● Work instruction: Check every line of the entries below for the word "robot", then give only the number of lines that have it.
Segment Start: Materials provided
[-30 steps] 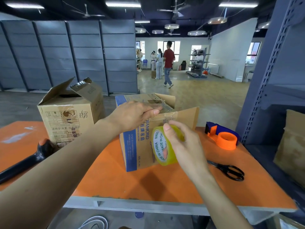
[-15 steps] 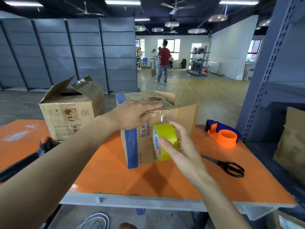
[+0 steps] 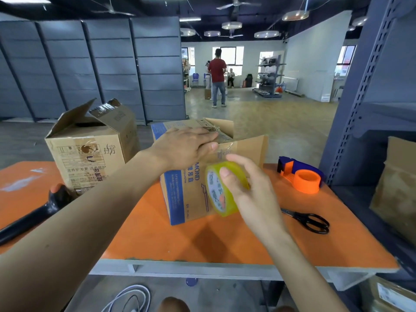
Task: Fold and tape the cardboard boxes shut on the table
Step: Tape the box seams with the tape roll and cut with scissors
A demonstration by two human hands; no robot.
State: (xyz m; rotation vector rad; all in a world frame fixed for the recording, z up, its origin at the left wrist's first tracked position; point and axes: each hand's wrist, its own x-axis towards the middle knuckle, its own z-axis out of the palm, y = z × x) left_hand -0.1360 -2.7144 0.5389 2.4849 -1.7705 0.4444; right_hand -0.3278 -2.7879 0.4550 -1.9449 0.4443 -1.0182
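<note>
The step in hand looks to be the taping of the middle box [image 3: 186,199], which stands at the centre of the orange surface [image 3: 202,239]. The left hand [image 3: 186,146] lies spread on the folded top flap, fingers straight and pressing down, thumb over the near edge. The right hand [image 3: 254,194] grips the yellow tape roll [image 3: 217,194] just in front of the box's near face, thumb on the outer band and fingers curled behind. A clear strip seems to run from the roll up to the top edge, though it is hard to make out. The right flap [image 3: 249,149] stands upright, so the top is not closed. The next move probably calls for folding that flap down, then drawing the tape across the seam while the left hand pins the flaps. The scissors [image 3: 308,220] lie to the right for the cut. The second box [image 3: 90,152], far left, has its flaps open and is not yet dealt with.
</note>
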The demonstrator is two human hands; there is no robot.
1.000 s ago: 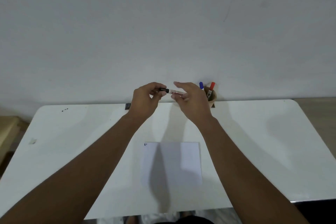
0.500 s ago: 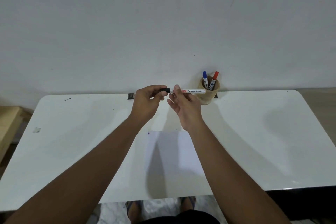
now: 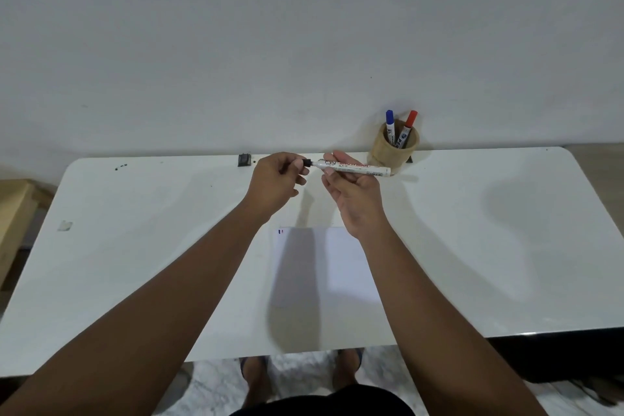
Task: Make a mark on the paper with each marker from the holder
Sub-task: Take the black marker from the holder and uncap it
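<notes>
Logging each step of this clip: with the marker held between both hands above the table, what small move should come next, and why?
Probably pull the black cap off. The left hand pinches that cap, the right hand holds the white marker level above the table, and the paper below shows only tiny marks at its far-left corner.

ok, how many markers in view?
3. Blue-capped marker and red-capped marker stand in the wooden holder; a black marker is held between both hands. More could hide inside the holder.
</notes>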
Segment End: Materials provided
● Reply: 2